Our Portfolio Snapshot Tool allows us to observe the aggregate ESG risks across our portfolios relative to their respective benchmarks. It also examines ESG ratings and controversies and identifies contingent risks. Our portfolio managers use this tool to evaluate a strategy’s ESG performance over time, by providing information on the carbon efficiency/intensity of the portfolio and our voting choices relative to the benchmark. In addition, it provides insights into engagement: the companies we are engaging with; the ESG themes we are engaging on; and the progress we have made on current engagements. 
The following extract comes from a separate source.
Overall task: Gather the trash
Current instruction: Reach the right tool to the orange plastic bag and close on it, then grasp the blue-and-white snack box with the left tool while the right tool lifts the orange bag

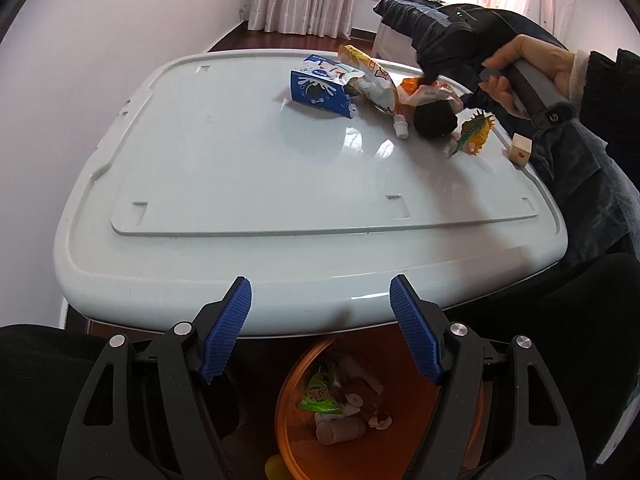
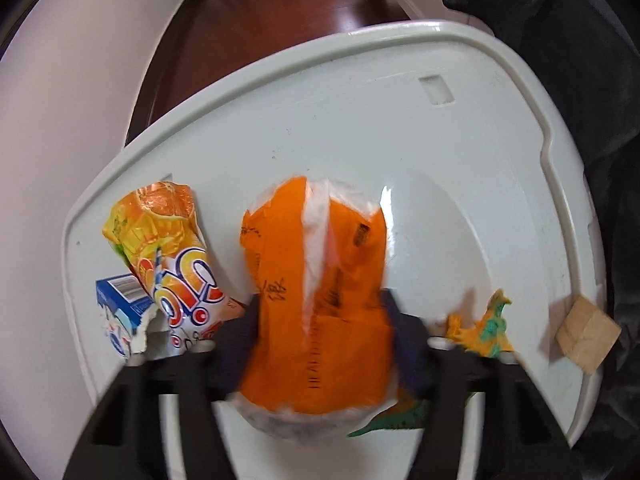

All investment teams have access to the tools described above, as well as regularly interacting with the relevant sector or regional lead within EOS to better understand the ESG issues within their investment universe. The latter can be most useful as often the information gained through engagement is able to help the portfolio manager discern whether a particular ESG issue is material or not, something which cannot be gleaned from raw ESG research data. Therefore, to implement a credible and successful ESG integration approach, we believe that it is of utmost important that engagement information needs to be part of the ESG information universe.

 


LEA 08. Tracking number of engagements

08.1. Indicate whether you track the number of your engagement activities.

Type of engagement
Tracking engagements
Individual/Internal staff engagements​

Collaborative engagements

08.2. Additional information. [Optional]

Our stewardship team, EOS, reports quarterly and annually on the number of engagements undertaken; these are broken down by themes and further still by sub-themes. Given that our investment teams have instantaneous access to the stewardship team, the engagement reporting portal, and the engagement management system, they can follow the engagements in real time, see how engagement unfolds, how much progress is being made on the engagements and when an engagement has been successfully completed.